● **SUPPLIED MATERIAL**
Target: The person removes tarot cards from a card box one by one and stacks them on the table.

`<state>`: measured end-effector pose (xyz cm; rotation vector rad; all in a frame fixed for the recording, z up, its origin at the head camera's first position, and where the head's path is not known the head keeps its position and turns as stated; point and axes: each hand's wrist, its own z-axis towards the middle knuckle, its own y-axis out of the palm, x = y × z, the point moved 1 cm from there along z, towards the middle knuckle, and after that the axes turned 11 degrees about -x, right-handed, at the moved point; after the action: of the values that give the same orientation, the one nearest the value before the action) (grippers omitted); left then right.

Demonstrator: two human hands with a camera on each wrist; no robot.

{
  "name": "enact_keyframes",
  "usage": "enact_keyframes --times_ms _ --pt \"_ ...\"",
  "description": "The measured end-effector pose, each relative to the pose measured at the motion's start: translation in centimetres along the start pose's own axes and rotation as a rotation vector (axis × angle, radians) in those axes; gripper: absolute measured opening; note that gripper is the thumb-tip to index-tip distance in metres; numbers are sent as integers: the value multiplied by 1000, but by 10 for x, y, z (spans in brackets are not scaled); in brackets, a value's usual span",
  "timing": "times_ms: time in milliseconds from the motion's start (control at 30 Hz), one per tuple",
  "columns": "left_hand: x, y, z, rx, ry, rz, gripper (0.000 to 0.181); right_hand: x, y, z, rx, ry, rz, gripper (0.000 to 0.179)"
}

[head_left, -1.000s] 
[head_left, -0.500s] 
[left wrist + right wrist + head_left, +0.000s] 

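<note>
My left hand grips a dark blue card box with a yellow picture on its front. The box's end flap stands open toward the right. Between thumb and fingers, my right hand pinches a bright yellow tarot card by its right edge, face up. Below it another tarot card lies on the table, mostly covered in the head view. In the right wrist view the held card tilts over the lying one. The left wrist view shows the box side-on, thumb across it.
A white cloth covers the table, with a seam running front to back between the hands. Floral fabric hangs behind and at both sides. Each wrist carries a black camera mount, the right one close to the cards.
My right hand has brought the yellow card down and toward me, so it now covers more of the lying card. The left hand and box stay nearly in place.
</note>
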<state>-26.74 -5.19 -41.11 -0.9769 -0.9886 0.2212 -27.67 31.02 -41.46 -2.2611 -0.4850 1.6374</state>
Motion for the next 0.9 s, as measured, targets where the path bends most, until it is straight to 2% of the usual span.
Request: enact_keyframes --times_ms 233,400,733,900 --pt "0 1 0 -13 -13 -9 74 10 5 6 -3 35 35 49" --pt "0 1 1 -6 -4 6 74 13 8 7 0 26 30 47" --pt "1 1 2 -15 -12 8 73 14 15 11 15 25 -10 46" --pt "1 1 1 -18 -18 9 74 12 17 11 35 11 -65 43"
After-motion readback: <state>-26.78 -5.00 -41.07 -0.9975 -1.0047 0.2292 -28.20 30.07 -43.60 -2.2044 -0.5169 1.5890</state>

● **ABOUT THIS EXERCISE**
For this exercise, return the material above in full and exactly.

● **EXERCISE OUTPUT**
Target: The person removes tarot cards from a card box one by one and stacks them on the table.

`<state>`: measured end-effector pose (xyz cm; rotation vector rad; all in a frame fixed for the recording, z up, its origin at the head camera's first position, and where the head's path is not known the head keeps its position and turns as stated; point and axes: each hand's wrist, its own z-axis towards the middle knuckle, its own y-axis out of the palm, x = y × z, the point moved 1 cm from there along z, towards the middle knuckle, and after that the axes turned 11 degrees about -x, right-handed, at the moved point; after the action: of the values that give the same orientation, the one nearest the value before the action) (grippers omitted); left then right.

Demonstrator: two human hands with a camera on each wrist; no robot.

{
  "name": "enact_keyframes",
  "usage": "enact_keyframes --times_ms _ --pt \"_ ...\"",
  "description": "The measured end-effector pose, each relative to the pose measured at the motion's start: translation in centimetres along the start pose's own axes and rotation as a rotation vector (axis × angle, radians) in those axes; gripper: absolute measured opening; note that gripper is the thumb-tip to index-tip distance in metres; numbers are sent as integers: the value multiplied by 1000, but by 10 for x, y, z (spans in brackets are not scaled); in brackets, a value's usual span",
  "timing": "times_ms: time in milliseconds from the motion's start (control at 30 Hz), one per tuple",
  "columns": "left_hand: x, y, z, rx, ry, rz, gripper (0.000 to 0.181); right_hand: x, y, z, rx, ry, rz, gripper (0.000 to 0.179)"
}

[head_left, -1.000s] 
[head_left, -0.500s] 
[left wrist + right wrist + head_left, +0.000s] 

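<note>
My left hand grips a dark blue card box with a yellow picture on its front. The box's end flap stands open toward the right. Between thumb and fingers, my right hand pinches a bright yellow tarot card by its right edge, face up. Below it another tarot card lies on the table, mostly covered in the head view. In the right wrist view the held card tilts over the lying one. The left wrist view shows the box side-on, thumb across it.
A white cloth covers the table, with a seam running front to back between the hands. Floral fabric hangs behind and at both sides. Each wrist carries a black camera mount, the right one close to the cards.
My right hand has brought the yellow card down and toward me, so it now covers more of the lying card. The left hand and box stay nearly in place.
</note>
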<state>-26.74 -5.19 -41.11 -0.9769 -0.9886 0.2212 -27.67 31.02 -41.46 -2.2611 -0.4850 1.6374</state>
Motion for the next 0.9 s, as measured, targets where the path bends most, until it is straight to 2% of the usual span.
Request: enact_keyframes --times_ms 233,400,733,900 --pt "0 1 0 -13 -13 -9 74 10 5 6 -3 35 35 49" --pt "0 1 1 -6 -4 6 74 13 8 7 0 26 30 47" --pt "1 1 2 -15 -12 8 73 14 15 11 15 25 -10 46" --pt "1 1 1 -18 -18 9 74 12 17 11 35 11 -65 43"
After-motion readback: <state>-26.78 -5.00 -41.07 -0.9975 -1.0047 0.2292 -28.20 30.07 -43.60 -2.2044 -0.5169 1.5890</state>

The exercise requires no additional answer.